The goal, always, is to support independence rather than replace it. The right in-home care arrangement makes it possible for someone to stay in their own home, on their own terms, for longer than they could have otherwise. That is worth a difficult conversation.
The need for in-home care almost always arrives before families feel ready for it. The best time to learn about these options is before you need them urgently — when you have the time and clarity to make thoughtful decisions. We hope this guide is a useful starting place.
What If You Don’t Have Family to Help?
Not everyone has a spouse, an adult child, or a nearby family member to help navigate this process — and it is worth saying clearly that going it alone does not mean going without help. The Clackamas County ADRC exists precisely for this situation. A certified Information and Referral Specialist can walk you through your options, help you understand what programs you may qualify for, and connect you with services that fit your situation — all at no cost and with no obligation. If you are not sure what you need or where to start, a single phone call to the ADRC at 503-650-5622 can accomplish what might otherwise take weeks of research on your own. Oregon 211 is another first call worth making — trained specialists are available around the clock to connect callers with local services and can help you identify options you may not know exist.

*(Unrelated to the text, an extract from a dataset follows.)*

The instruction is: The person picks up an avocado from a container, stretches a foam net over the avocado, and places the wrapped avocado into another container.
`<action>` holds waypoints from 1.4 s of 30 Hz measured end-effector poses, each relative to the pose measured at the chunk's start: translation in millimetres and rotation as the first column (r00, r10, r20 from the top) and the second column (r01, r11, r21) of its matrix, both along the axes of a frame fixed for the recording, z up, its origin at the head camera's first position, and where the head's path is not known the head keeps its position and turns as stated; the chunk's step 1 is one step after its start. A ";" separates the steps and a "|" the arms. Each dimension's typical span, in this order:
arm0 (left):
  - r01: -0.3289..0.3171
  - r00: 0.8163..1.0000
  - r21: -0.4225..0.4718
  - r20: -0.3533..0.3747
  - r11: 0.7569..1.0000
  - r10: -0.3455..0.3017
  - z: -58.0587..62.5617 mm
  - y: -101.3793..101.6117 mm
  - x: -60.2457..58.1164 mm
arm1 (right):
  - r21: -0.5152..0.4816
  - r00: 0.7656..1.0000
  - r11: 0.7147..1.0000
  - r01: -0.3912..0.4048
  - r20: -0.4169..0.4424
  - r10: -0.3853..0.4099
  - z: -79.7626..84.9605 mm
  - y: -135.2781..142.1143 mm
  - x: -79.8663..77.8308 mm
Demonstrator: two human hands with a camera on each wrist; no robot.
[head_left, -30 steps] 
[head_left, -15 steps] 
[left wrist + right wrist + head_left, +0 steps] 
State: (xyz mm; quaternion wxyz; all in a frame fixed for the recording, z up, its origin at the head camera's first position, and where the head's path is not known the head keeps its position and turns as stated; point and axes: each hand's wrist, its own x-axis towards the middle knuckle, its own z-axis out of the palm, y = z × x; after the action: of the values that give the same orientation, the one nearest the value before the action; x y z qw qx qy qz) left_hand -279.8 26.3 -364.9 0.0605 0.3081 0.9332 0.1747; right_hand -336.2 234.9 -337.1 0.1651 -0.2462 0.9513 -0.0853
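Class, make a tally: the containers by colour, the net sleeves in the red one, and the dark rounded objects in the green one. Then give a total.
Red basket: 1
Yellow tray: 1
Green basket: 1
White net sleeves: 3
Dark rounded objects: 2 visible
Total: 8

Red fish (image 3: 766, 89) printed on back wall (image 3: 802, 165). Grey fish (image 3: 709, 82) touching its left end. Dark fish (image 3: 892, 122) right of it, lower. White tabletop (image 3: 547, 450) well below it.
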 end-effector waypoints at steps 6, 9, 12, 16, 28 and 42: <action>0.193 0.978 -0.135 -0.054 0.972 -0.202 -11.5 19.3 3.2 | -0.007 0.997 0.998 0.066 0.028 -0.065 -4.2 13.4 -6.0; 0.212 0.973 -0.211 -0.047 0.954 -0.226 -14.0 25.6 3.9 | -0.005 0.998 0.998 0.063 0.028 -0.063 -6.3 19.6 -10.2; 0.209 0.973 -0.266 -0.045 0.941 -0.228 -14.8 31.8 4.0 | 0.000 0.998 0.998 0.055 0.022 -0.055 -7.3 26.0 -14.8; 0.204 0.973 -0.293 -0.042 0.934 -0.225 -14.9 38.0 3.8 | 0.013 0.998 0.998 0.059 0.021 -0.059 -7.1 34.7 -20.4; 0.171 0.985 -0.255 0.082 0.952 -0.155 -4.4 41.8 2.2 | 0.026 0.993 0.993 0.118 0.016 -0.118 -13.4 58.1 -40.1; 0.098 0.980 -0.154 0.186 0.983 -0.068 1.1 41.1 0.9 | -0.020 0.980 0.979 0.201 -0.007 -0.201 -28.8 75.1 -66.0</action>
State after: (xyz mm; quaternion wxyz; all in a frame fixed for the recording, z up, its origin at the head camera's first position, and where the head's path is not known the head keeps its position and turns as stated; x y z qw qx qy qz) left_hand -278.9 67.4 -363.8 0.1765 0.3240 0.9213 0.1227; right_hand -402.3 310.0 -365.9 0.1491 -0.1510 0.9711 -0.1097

Beyond these two resources, some older adults find it helpful to work with a professional geriatric care manager — an independent specialist who assesses needs, coordinates services, and serves as an advocate for older adults who don’t have family in that role. Geriatric care managers typically charge for their services, but for someone navigating a complex situation without family support, the guidance can be well worth the cost. Your doctor’s office or the ADRC can help you find one serving Clackamas County. Whatever your situation, the absence of nearby family is not a barrier to getting the support you need — it simply means that the first call goes to a professional rather than a relative.
Do you have experience with in-home care — as a recipient, a family member, or a caregiver? We would love to hear what you learned. Leave a comment below or write to us at info@theelderbeat.org.

Excellent information here. I’m in the process of sorting through care resources to support myself and my family member. I may be interested in consulting with an independent geriatric care manager, but I don’t know how to find one. Does anyone have experience with an independent care manager?